PESQUISA VETERINÁRIA BRASILEIRA

Abstract in English:

There are no studies that characterize the enteric nervous system (ENS) bats. The organization and density of myenteric neurons may vary according to the animal species, as well as the segment of the digestive tube considered. The nitric oxide is one of the key neurotransmitters present in the myenteric neurons, acting as a mediator in the smooth muscle relaxation. These neurons are evidenced by immunohistochemistry of nitric oxide synthase (NOS) or by NADPH-diaphorase histochemistry.

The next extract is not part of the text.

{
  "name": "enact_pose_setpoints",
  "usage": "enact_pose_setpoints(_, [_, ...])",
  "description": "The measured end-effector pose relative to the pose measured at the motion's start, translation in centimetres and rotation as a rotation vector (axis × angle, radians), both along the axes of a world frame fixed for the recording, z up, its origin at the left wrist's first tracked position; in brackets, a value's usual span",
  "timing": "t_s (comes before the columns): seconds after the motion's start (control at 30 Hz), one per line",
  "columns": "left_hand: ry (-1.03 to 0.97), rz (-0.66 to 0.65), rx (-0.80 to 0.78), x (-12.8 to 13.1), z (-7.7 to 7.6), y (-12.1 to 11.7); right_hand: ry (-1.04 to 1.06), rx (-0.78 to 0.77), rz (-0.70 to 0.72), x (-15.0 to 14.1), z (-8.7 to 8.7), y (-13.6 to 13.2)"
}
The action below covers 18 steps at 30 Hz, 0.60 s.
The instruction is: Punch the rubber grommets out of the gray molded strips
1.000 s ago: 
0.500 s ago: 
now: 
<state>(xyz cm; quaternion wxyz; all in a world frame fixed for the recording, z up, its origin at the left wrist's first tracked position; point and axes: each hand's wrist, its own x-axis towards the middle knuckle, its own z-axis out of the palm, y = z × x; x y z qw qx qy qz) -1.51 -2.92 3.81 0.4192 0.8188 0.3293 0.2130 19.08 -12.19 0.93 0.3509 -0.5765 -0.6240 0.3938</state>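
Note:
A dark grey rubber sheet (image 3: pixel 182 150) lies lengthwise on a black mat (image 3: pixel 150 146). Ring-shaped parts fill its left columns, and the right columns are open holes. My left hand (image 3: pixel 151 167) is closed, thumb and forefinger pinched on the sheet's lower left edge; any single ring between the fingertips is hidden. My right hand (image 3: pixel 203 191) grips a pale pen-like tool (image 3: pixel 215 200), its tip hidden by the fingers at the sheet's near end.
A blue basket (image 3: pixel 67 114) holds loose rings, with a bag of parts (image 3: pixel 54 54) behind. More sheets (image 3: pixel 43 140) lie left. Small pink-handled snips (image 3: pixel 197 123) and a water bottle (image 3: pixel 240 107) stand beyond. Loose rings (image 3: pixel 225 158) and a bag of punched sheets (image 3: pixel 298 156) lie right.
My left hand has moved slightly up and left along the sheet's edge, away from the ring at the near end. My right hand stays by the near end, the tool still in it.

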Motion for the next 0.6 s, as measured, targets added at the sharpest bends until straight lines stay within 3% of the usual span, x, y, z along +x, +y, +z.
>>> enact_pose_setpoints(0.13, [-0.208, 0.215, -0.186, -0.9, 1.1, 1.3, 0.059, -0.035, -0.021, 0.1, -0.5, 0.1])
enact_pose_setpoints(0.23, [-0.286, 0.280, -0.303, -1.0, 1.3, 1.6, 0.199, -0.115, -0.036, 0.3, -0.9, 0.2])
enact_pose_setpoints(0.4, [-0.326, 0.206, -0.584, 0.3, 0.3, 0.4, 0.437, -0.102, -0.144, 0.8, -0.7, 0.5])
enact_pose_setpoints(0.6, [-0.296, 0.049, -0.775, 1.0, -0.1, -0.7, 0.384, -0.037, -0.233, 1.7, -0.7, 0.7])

In this sense, this study aimed to characterize the total neuronal population and subpopulation NADPH-d+ of the myenteric plexus present in the jejunum of the insectivore species Molossus rufus quantitatively. Five specimens were collected of M. rufus in a buffer area of the “Reserva Biológica das Perobas” in the microregion of Cianorte/PR. After the euthanasia, in a chamber saturated with isoflurane, segments were collected from the small intestine corresponding to the jejunum intended for two techniques for neuronal marking, Giemsa and NADPH-diaphorase, and a fragment to the histological technique of hematoxylin-eosin and Masson’s trichrome. All the procedures were approved by the “Comitê de Ética no Uso de Animais Unipar” (CEUA - protocol No. 34347/2017) and the “Instituto Chico Mendes de Conservação da Biodiversidade” (ICMBio - protocol No. 60061-1) The histological sections allowed to highlight the location of the myenteric plexus between the longitudinal and circular layers of the muscular tunic. The myenteric plexus had an average of total neuronal population (neurons Giemsa+) of 279.23 neurons/mm2, being the nitrergic neurons (neurons NADPH-d+) represented 20.4% of this total population, with an average of 58.14 neuron/mm2. Therefore, the collected data are consistent with previous studies in other mammalian species concerning the location of the myenteric plexus, as well as the neural myenteric proportion NADPH-d+ compared with the population of neurons Giemsa+. The gaps in the knowledge of ENS of bats limits comparative intraspecific and interspecific studies.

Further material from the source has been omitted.